■ DIRECTIONS ■
Could you please output only the lines from the one holding "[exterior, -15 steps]" through the end of the listing below, exactly as written and without pictures?

______

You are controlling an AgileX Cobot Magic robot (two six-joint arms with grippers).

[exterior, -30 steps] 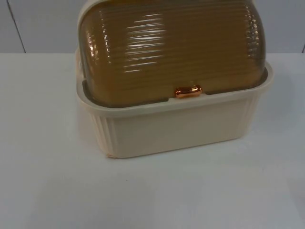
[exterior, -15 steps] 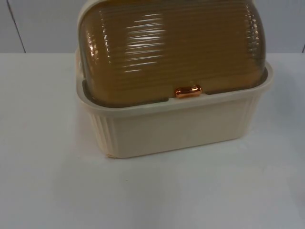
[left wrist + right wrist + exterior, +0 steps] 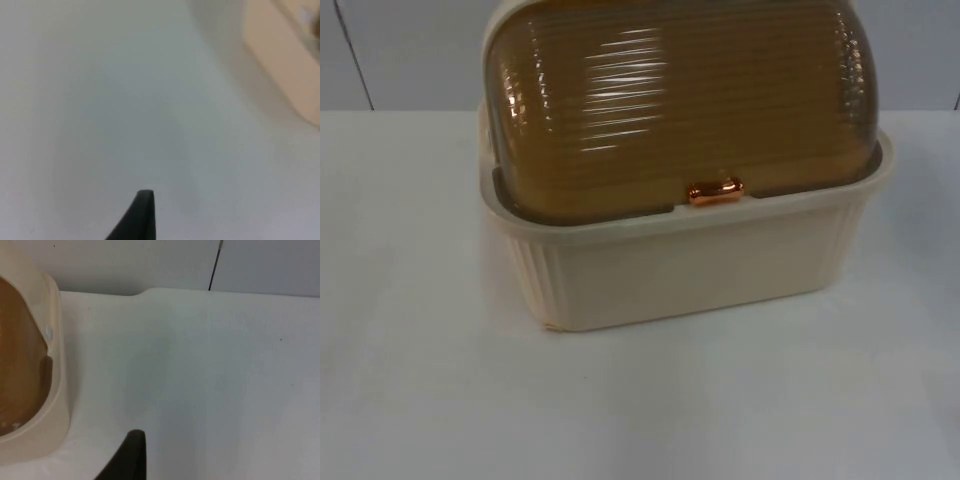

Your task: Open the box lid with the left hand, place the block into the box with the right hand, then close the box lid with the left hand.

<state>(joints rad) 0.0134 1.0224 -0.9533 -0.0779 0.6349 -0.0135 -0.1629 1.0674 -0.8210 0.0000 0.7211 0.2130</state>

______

■ WRITTEN ANSWER ■
[exterior, -15 steps] 
[left wrist + right wrist + exterior, +0 steps] 

Your task: Open the box lid with the left hand, place the block into the box with the right hand, then close the box lid with the left hand.

<state>(joints rad) 0.0134 1.0224 -0.9533 -0.0779 0.6349 -0.0135 -0.1629 1.0674 -0.8210 0.0000 0.7211 0.2130</state>

That completes the answer, and no more is expected.